## Task details
In the material below, how many lines contain the string "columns"? Reply with the number only.

## Listed entries

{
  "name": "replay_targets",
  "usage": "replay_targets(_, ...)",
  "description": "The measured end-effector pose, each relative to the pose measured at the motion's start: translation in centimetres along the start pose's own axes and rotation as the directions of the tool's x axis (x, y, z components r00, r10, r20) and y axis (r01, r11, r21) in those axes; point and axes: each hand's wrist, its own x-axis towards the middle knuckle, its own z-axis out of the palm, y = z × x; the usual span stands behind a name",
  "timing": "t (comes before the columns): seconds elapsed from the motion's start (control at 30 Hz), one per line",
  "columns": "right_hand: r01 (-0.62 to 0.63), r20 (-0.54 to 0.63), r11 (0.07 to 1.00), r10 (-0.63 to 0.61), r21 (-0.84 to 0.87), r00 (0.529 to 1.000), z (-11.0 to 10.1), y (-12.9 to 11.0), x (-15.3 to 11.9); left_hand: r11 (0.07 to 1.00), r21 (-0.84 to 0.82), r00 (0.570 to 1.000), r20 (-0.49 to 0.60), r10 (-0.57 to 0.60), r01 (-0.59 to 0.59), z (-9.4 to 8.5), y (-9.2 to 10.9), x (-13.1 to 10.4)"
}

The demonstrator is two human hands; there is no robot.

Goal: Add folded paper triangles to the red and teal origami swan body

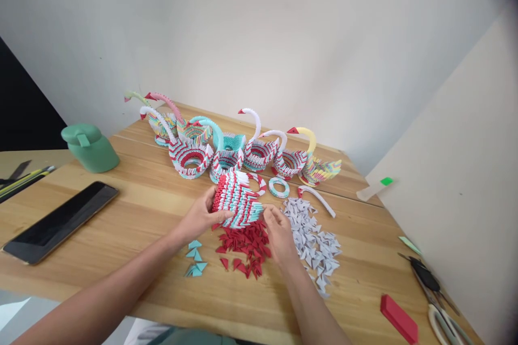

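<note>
My left hand [202, 213] is wrapped round a modular-origami swan body [237, 200] of red, white and teal folded paper pieces, tilted and lifted above the table. At its right edge the fingers of my right hand [279, 229] are pinched together, close against the teal tips; what they hold is too small to make out. Beneath lies a heap of red folded paper triangles [246, 245]. White paper triangles [313, 240] spread to the right of my right hand, and several teal triangles [195, 259] lie below my left wrist.
Several paper swans [192, 156] stand behind my hands. Near them lie a teal-and-white paper ring [279, 187], a red-and-white ring [259, 183] and a white swan neck [318, 199]. A phone [60, 221] and green container [91, 148] are left; scissors [439, 312] and a red block [399, 318] right.
</note>
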Motion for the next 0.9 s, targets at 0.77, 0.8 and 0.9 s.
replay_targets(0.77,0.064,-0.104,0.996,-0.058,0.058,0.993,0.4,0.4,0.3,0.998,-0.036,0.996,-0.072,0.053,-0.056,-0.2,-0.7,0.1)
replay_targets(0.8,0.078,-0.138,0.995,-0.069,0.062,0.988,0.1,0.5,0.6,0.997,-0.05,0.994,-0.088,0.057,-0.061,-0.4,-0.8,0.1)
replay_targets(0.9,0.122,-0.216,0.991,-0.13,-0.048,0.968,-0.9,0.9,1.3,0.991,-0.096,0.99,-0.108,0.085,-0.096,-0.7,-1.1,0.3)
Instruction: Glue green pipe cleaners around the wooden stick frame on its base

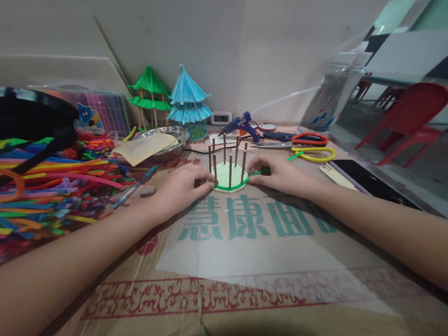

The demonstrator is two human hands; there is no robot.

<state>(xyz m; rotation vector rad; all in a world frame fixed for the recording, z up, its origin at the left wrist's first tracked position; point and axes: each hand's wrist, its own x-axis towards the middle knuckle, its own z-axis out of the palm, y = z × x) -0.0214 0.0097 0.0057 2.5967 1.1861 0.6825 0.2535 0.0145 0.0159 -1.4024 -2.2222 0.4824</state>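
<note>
A round pale green base (225, 176) with several upright brown sticks (230, 171) lies on a translucent sheet. Along its front edge runs a green pipe cleaner (232, 188), whose free end passes under my right hand and shows beyond it. My left hand (188, 186) touches the base's left edge, with thumb and fingertips closed on the strip's left part. At the right edge, my right hand (278, 173) pinches the same green strip between thumb and fingers.
Colourful pipe cleaners (32, 192) are heaped at the left, near a pen (135, 186). Behind stand a green pavilion model (151, 97), a blue one (188, 100) and a glue gun (241, 126). Scissors (310, 139) and a phone (372, 183) lie at the right.
</note>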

## Response to the exercise
2